Baisse des connaissances sur les maladies sexuellement transmissibles chez les jeunes adultes
Une étude récente menée par Harris Interactive pour le Syndicat National des Dermatologues-Vénéréologues (SNDV) met en évidence une baisse préoccupante des connaissances sur les maladies sexuellement transmissibles (MST) chez les jeunes adultes de 18 à 35 ans. Cette méconnaissance s’accompagne de croyances erronées et d’un manque d’information, qui favorisent une augmentation des comportements à risque et une diminution de certaines pratiques de prévention.
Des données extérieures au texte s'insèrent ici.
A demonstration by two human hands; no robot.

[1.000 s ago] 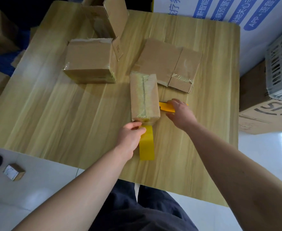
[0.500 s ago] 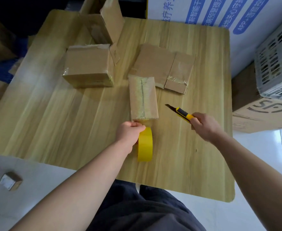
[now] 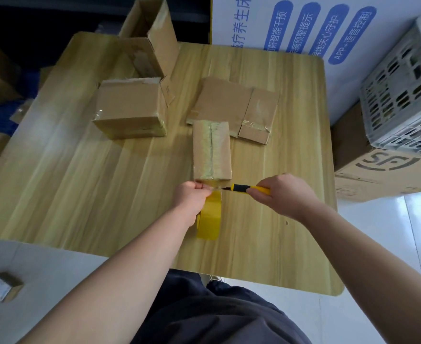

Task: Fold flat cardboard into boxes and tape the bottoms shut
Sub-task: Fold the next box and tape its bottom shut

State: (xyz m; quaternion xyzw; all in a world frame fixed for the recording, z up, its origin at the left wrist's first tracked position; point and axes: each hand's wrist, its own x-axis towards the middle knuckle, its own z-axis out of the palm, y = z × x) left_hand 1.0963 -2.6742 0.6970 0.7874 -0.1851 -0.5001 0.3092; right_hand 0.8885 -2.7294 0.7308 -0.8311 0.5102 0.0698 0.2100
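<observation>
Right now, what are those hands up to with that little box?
Left hand on tape roll. Right hand holds knife at the tape by small box. Nothing in the way.

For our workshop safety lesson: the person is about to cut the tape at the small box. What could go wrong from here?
1. The utility knife in the right hand points its blade toward the left hand, close by; a slip might nick the fingers.
2. The tape roll stands on edge; once cut free, it might roll.

bright even daylight, soft glare on table, wide-angle bending at edges, slight blur
</observation>
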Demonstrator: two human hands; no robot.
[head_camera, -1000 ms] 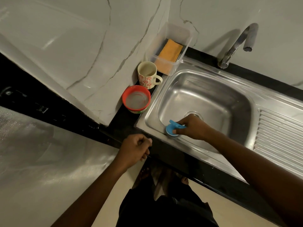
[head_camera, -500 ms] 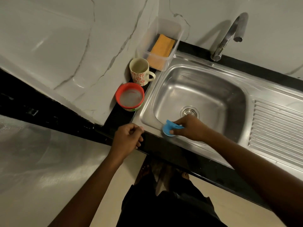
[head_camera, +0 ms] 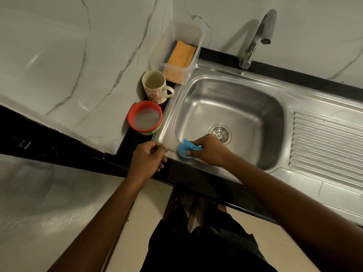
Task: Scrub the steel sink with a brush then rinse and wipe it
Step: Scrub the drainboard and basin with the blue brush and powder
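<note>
The steel sink [head_camera: 231, 103] has a round drain strainer [head_camera: 220, 133] in its basin. My right hand [head_camera: 209, 152] grips a small blue brush [head_camera: 185, 150] and holds it against the basin's near-left inner corner, just under the rim. My left hand [head_camera: 148, 160] hovers over the black counter edge by the sink's near-left corner, fingers curled with nothing visible in them. An orange cloth [head_camera: 181, 54] lies in a clear plastic tub [head_camera: 193, 34] at the back left.
A patterned mug [head_camera: 155, 88] and a red-rimmed round container [head_camera: 145, 118] stand on the black counter left of the sink. The tap [head_camera: 257, 36] rises behind the basin. A ribbed drainboard [head_camera: 326, 142] lies to the right. Marble walls close in on the left and behind.
My left hand has moved up and right toward the sink's near-left corner. My right hand still holds the brush at the basin's near-left corner. The drain, hidden before, is uncovered.
</note>
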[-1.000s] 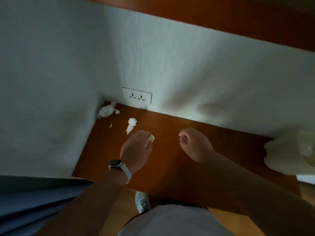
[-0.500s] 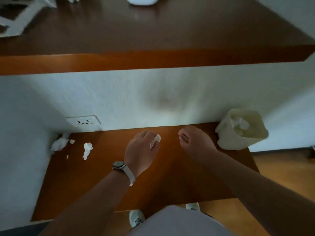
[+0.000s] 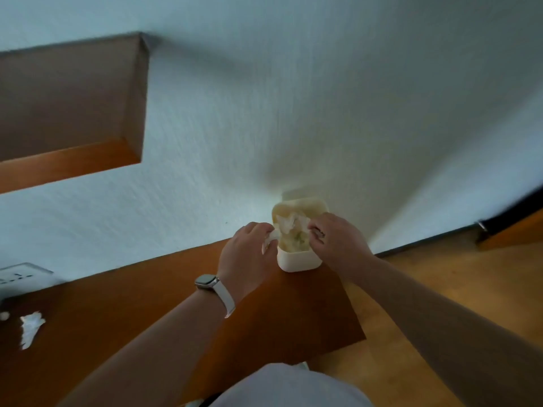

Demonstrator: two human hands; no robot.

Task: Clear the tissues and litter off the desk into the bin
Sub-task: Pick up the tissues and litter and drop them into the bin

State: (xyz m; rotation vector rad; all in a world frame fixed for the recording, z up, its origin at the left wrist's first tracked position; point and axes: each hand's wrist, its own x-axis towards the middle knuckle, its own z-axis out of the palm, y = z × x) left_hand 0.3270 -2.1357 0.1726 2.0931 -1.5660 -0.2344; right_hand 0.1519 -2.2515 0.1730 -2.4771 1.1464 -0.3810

Si le VIH/sida reste la maladie la plus spontanément citée, la notoriété de nombreuses autres infections sexuellement transmissibles a reculé depuis 2016, notamment l’herpès génital, la syphilis ou encore les morpions. À l’inverse, le papillomavirus (HPV) est la seule infection dont la notoriété progresse, notamment grâce aux campagnes de sensibilisation et de vaccination menées ces dernières années.
Des lacunes persistantes sur les modes de transmission et les symptômes
L’étude souligne également une méconnaissance importante de certaines caractéristiques des MST. Une personne sur trois ignore encore qu’une infection sexuellement transmissible peut être asymptomatique. Chez les 18-35 ans, seuls 61 % savent qu’une personne contaminée peut ne présenter aucun symptôme.
Certaines idées reçues persistent également concernant les modes de transmission. Par exemple, moins de la moitié des jeunes savent que les MST peuvent être transmises au fœtus pendant la grossesse et seuls 61 % identifient la transmission par voie anale. Cette méconnaissance peut retarder la détection et le traitement, et contribue à la diffusion de ces infections.
Un relâchement des comportements de prévention
L’enquête met aussi en évidence un recul des comportements de prévention. Le préservatif reste considéré comme le moyen de protection le plus efficace, mais cette perception diminue par rapport aux années précédentes. De même, la vigilance face au dépistage est en baisse : les réflexes consistant à se faire tester après un rapport à risque ou avant l’arrêt du préservatif sont moins fréquents qu’en 2016.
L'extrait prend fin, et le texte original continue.